The adapter layer is where source-specific concepts are translated into JobsDataAPI concepts. For example, a Greenhouse first_published date becomes published, a Lever department can help infer employment context, and an Ashby secondaryLocations list becomes multiple normalized location rows.

Normalization Pipeline

The pipeline has four stages.

1. Adapter Mapping

Each adapter fetches raw jobs from its ATS and returns a JobsDataAPI-shaped object. The adapter is responsible for naming conventions, source-specific date fields, company metadata, and source identifiers.

2. Structural Enforcement

Before insertion, enforceJobStructure normalizes the raw object:

  • trims and validates titles and application URLs
  • coerces invalid dates to safe values
  • uppercases country codes
  • parses salary values into numbers
  • normalizes employment type and language
  • derives experience_level and experience_levels from the title
  • converts company objects into a consistent JSON shape
  • normalizes each location row into known keys

This keeps the API stable even when source APIs change slightly.

3. Location Resolution

Raw locations are rarely enough for filters. A job may say SF, San Francisco, CA, Remote - US, or London / New York. The location normalizer combines structured provider locations with parsed location strings, then resolves city, state, and country IDs against the geographic database.

The resulting locations array is what powers reliable filters such as:

curl "$CLEANJOBDATA_API_BASE_URL/jobs?city_id=123&remote=true" \
  -H "Authorization: Bearer $CLEANJOBDATA_API_KEY"

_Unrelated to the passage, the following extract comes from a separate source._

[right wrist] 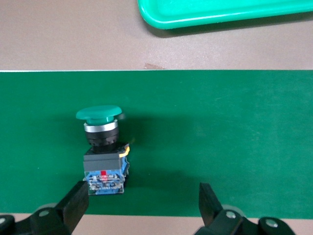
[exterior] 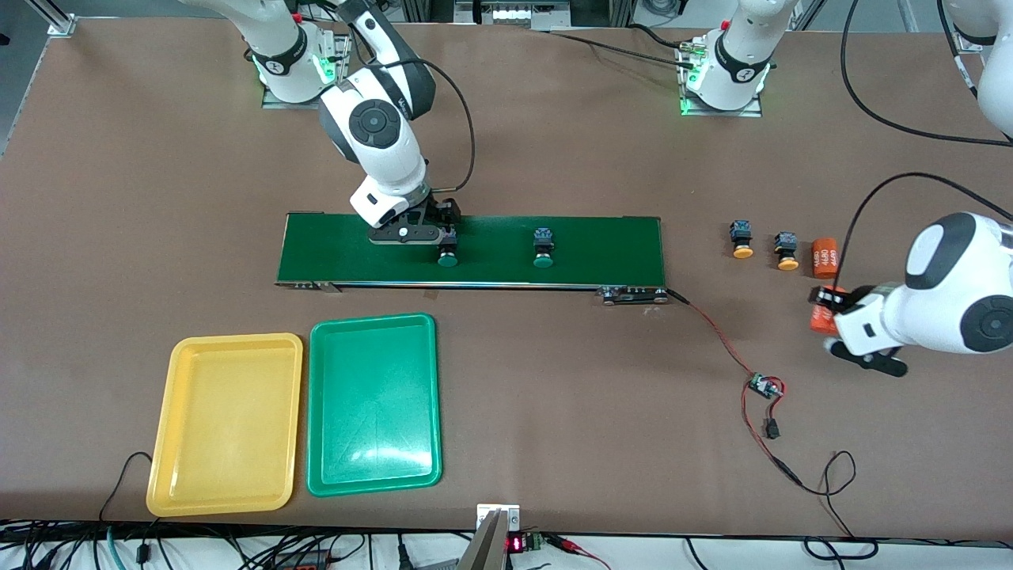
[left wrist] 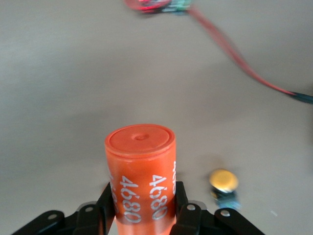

4. Deduplication and Expiry

Jobs are keyed by application_url. If the same posting appears again, the pipeline avoids creating a duplicate row. Expired or inactive postings are tracked with is_active and expired_at, and source-level syncs can mark missing source records as expired.

Querying Normalized Jobs

The public list endpoint accepts the normalized fields developers care about:

curl "$CLEANJOBDATA_API_BASE_URL/jobs?title=frontend%20engineer&experience_level=SE&remote=true&salary=120000,180000&limit=25" \
  -H "Authorization: Bearer $CLEANJOBDATA_API_KEY"

Useful filters include:

  • title or search
  • city_id, state_id, country_id, or location=US
  • remote=true, remote_only=true, or has_remote=true
  • experience_level=EN,MI,SE,EX
  • salary=120000,180000
  • published_after=2026-06-01
  • max_age=7d
  • domain=company.com
  • sort_by=published or sort_by=relevance

The response includes data, cursor pagination, and meta.filters_applied so your UI can echo the exact filters that were applied.

What Consumers Should Not Do

A clean API is designed to remove integration work. Consumers should not need to:

  • parse ATS-specific JSON responses
  • scrape employer career sites directly
  • guess salary values from text
  • fuzzy-match NYC, New York, and New York, NY
  • write title heuristics for seniority levels
  • maintain separate schemas for each ATS

CleanJobData normalizes those details once, then exposes a stable API that can power job boards, search products, analytics dashboards, and AI hiring tools.